Gli affitti non riscossi non sono tassabili anche senza convalida dello sfratto

Uno dei problemi più comuni che attanagliano una buona parte dei contribuenti italiani è quello del pagamento delle tasse sugli affitti non riscossi. Eppure una recente sentenza della Commissione Tributaria Regionale del Lazio si è espressa in favore del contribuente.

In particolare, secondo i giudici della C.T.R. del Lazio, i redditi da locazione che non sono stati riscossi non sono tassabili anche in assenza di convalida di sfratto. Le disposizioni dell’articolo 26 del Testo Unico delle Imposte sui Redditi, dispongono la non tassabilità dei soli canoni di locazione di immobili a uso abitativo non riscossi dal locatore, per i quali sia conclusa la convalida dello sfratto.

L’articolo 26 del T.U.I.R. stabilisce infatti che i redditi derivanti da affitti di immobili ad uso abitativo, se non percepiti, non concorrono a formare il reddito del locatore dal momento della conclusione del processo di convalida dello sfratto per morosità del conduttore dell’immobile.

In buona sostanza, per questi redditi, le norme fiscali prevedono la tassazione secondo il principio di competenza e non secondo il principio di cassa, anche se per evitare distorsioni è prevista l’applicazione di un credito di imposta.

A tale principio, si era adeguata l’Agenzia delle Entrate di Roma che, con un avviso di accertamento, richiedeva ad un contribuente il pagamento delle maggiori imposte in dipendenza dei redditi di locazione non percepiti dallo stesso.

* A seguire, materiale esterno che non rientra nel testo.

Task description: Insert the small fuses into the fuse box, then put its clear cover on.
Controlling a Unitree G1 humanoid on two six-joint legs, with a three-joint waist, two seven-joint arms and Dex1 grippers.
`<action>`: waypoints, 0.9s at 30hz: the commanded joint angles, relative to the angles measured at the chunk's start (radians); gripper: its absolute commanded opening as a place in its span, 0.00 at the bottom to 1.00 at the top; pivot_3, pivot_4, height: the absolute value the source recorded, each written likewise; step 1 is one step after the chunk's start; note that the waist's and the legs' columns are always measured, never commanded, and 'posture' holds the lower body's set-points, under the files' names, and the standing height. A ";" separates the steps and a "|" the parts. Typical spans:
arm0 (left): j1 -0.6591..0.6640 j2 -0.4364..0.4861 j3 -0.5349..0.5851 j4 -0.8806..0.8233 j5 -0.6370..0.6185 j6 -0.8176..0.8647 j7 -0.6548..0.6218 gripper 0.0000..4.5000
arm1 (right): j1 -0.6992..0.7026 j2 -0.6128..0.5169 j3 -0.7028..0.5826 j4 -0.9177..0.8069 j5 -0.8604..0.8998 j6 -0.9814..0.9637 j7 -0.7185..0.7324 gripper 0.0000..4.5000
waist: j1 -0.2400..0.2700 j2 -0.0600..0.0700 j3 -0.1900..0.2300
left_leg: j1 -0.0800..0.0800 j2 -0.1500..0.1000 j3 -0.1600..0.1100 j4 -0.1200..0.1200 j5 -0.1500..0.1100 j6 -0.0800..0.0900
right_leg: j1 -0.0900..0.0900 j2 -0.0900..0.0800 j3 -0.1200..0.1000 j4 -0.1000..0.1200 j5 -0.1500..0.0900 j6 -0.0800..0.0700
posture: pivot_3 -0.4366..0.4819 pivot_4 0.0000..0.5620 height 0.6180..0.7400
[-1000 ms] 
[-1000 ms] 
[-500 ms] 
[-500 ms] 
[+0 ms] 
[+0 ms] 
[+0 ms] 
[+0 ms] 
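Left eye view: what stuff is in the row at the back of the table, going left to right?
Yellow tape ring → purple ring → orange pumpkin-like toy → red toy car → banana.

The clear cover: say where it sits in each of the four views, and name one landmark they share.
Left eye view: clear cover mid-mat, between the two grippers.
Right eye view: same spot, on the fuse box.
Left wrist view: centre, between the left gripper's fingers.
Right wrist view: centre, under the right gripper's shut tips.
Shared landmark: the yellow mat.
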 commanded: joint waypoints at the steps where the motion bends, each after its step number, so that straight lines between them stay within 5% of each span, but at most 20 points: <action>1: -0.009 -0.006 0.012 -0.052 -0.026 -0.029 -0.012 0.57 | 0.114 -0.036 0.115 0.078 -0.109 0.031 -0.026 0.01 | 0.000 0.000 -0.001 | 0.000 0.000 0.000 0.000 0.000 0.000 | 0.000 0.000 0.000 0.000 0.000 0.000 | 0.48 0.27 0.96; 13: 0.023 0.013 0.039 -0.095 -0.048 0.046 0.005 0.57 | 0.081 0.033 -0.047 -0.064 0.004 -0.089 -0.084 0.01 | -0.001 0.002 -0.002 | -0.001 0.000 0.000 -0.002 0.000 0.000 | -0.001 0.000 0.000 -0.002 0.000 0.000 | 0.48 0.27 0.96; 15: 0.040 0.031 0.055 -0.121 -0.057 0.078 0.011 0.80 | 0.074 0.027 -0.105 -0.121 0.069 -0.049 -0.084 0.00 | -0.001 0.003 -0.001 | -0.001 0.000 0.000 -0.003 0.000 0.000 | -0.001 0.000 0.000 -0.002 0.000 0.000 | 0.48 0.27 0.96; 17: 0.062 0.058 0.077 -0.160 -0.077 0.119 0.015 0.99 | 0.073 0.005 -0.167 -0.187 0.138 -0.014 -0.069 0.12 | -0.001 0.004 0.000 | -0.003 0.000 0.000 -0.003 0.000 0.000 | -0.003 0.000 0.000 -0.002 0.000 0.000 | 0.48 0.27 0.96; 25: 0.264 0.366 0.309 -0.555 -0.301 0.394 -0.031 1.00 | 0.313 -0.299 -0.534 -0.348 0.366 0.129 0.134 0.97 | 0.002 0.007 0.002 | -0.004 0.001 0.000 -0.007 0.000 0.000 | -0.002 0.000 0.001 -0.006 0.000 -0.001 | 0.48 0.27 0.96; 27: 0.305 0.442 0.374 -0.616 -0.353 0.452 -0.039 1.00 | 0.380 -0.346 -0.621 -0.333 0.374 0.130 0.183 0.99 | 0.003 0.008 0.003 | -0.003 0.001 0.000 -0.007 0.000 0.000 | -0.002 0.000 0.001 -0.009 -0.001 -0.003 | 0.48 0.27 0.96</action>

Il contribuente propone ricorso ed ottiene in primo grado il pieno accoglimento dello stesso e l’annullamento della pretesa erariale. L’ufficio, però, non ci sta e propone appello replicando che la procedura, nonostante attesti la morosità della parte conduttrice, non si era conclusa con la convalida dello sfratto, ragion per cui, i redditi andavano inseriti in dichiarazione dei redditi.

La Commissione di secondo grado, con la sentenza n. 549 dell’8 febbraio 2019, confermava la decisione dei giudici di primo grado, stabilendo che le disposizioni del suddetto articolo 26 del T.U.I.R. vanno interpretate secondo la ratio della norma che intende escludere dal reddito i canoni di locazione non effettivamente percepiti dal locatore e non secondo l’interpretazione letterale.

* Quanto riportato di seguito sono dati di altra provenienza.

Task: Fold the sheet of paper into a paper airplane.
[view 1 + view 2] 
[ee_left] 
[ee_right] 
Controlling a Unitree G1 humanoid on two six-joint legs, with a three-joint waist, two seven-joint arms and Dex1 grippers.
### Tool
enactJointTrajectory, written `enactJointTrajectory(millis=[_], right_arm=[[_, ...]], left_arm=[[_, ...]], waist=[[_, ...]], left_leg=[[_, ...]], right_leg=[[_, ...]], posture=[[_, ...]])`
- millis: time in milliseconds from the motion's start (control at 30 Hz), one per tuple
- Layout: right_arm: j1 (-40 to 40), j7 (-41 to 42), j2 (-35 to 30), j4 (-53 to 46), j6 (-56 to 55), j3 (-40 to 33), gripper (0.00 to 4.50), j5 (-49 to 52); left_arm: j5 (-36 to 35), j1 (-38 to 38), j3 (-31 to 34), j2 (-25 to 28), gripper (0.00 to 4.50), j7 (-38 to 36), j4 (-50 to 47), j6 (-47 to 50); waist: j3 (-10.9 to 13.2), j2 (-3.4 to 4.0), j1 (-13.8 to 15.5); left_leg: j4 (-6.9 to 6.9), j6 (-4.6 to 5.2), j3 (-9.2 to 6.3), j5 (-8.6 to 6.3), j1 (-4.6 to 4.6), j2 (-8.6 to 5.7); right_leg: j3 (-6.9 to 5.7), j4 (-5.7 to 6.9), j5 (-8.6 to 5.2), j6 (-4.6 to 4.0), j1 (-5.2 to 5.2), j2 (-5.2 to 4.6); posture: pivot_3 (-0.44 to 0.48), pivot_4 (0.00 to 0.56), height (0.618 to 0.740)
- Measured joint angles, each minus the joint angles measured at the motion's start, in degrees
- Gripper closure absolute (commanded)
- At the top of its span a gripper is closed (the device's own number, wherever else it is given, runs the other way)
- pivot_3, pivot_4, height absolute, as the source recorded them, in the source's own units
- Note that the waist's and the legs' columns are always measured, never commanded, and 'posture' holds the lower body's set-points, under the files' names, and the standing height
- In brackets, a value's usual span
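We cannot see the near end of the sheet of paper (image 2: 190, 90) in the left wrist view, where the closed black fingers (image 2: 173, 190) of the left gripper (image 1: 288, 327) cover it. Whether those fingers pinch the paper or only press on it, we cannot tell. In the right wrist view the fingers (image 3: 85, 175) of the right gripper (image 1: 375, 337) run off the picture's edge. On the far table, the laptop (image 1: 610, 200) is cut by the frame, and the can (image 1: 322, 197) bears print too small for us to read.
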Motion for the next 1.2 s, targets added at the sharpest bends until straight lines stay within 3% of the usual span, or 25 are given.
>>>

In altre occasioni, la giurisprudenza si era già espressa sull’argomento. In particolare, la sentenza n. 326/2000 della Corte Costituzionale stabilisce che i canoni di locazione devono essere tassati, a prescindere dalla loro percezione, fino a quando risulta in vigore un contratto di locazione tra le parti.

In pratica, solo se la locazione è cessata oppure si è verificata una causa di risoluzione contrattuale (per inadempimento in presenza di una clausola risolutiva espressa o di risoluzione a seguito di diffida ad adempiere, solo per citare qualche esempio) la tassazione della locazione può essere evitata.

La mancata percezione del reddito locativo, a causa della morosità del conduttore, non ne impedisce l’assoggettamento alle imposte sui redditi fintanto che non sia pervenuta la risoluzione del contratto di locazione.

Il principio appena esaminato è stato più volte confermato dalla Corte di Cassazione. Per ulteriori approfondimenti vedi le sentenze n. 651 del 18 gennaio 2012, n. 11158 del 10 maggio 2013 e n. 22588 dell’11 dicembre 2012.

Ricordiamo invece che l’articolo 3-quinquies del D.L. 34/2019 (decreto crescita) prevede per i contratti di locazione di immobili abitativi sottoscritti a partire dal prossimo 1° gennaio 2020 che i canoni di locazione non incassati dal locatore potranno non essere assoggettati a tassazione in capo al locatore stesso già a partire dal momento dell’intimazione dello sfratto per morosità o dell’ingiunzione di pagamento.